Strange component in quartus RTL viewer using verilog

Question

I'm learning verilog, and when i don't know how a circuit will work just looking in the verilog code, I go to RTL viewer to see the digital logic. But in this code a strange component appears and I don't know what is this component. Is a flip-flop, mux or a logic port? below is the code and an image, in the image , the component is the red triangle.

The code :

module testesoma(clock,reset,in, out,aux);

input wire reset, clock, in ;
output reg [3:0] out,aux;


 always @(posedge clock or posedge reset)
begin
    if(reset)
        begin
            out = 0;
        end
    else    
        out = aux;
        aux = aux + 1;
end
endmodule

Answer 1

What a great schematic: +1 for going to the trouble of generating it. You've got multiple issues with your code, and this is a great example of the dangers of using blocking assignments, feedback, not using synthesis templates, and so on. Quartus has certainly screwed up, but it's not surprising given the input. Issues:

1. don't use blocking assignments here - use <=
2. sort out your begins and ends. As a staring point, don't put any begin/end in your code unless it's necessary; it's verbose, and hides errors like this. Only use begin/end when you explicitly need to make a multi-stament block. Note that aux=aux+1 is outside your clocked if/else statement - when is it meant to execute?
3. Sort out where and when you want aux to increment.
4. Be very careful when you have feedback like aux=aux+1. If you're not careful, the real hardware will oscillate.
5. don't write chained logic like this - start to think parallel.

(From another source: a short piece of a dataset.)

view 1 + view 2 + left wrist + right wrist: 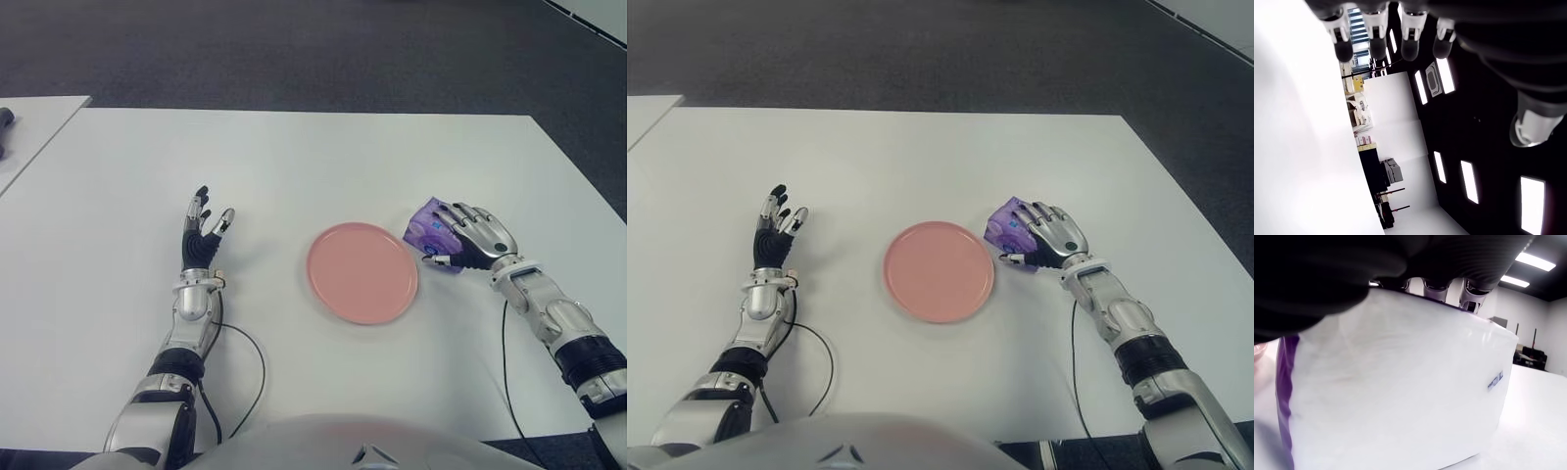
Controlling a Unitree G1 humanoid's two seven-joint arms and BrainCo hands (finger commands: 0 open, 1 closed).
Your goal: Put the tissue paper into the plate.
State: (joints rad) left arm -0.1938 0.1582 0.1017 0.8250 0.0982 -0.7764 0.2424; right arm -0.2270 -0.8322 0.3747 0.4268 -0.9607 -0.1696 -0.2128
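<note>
Right hand (468, 238) clasps the tissue pack (426, 227) from above, just beside the plate (361, 272)

A: What's hidden?
B: The right hand (468, 238) covers most of the tissue pack (427, 226).
A: Anything cut off?
B: A dark object (5, 122) at the left edge, unidentifiable.
</note>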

Quartus has had a fairly good go, but the circuit it has produced will just oscillate, and the aux output is not clocked, which was presumably your intention. Quartus has put in the red buffer because it can see that it has produced an unstable feedback circuit, and it's had a half-hearted go at breaking it. It should have produced a warning somewhere about this.

1 - rewrite your code; something like

    always @(posedge clock or posedge reset)
       if(reset)
          out <= 0;
        else    
          out <= aux;

   always @(posedge clock or posedge reset)
       if(reset)
          aux <= 0;
        else    
          aux <= aux + 1'b1;

2 - don't assign to multiple variables in a clocked always unless/until you understand what can go wrong with it (hint: check all branches/execution paths, confirm that something logical happens to all variables you assign to in all possible paths)

3 - Find a book on VHDL, read the chapter on delta delays/assignments, and your Verilog will be much better.

Answer 2

That symbol is just a buffer, which drives the output equal to the input. As to why it would be appearing in a digital logic schematic, I'm not sure.

Buffers don't have any impact on the digital functioning of a circuit, they are inserted by synthesizers when the capacitance of a net is too large for the driver cell to drive efficiently. You can mostly ignore it.

Also I am a little suspicious of that schematic, it doesn't appear to match your RTL. The rtl increments aux on every posedge clock, but that is showing a combinational feedback loop through the adder, which doesn't seem like it would work at all.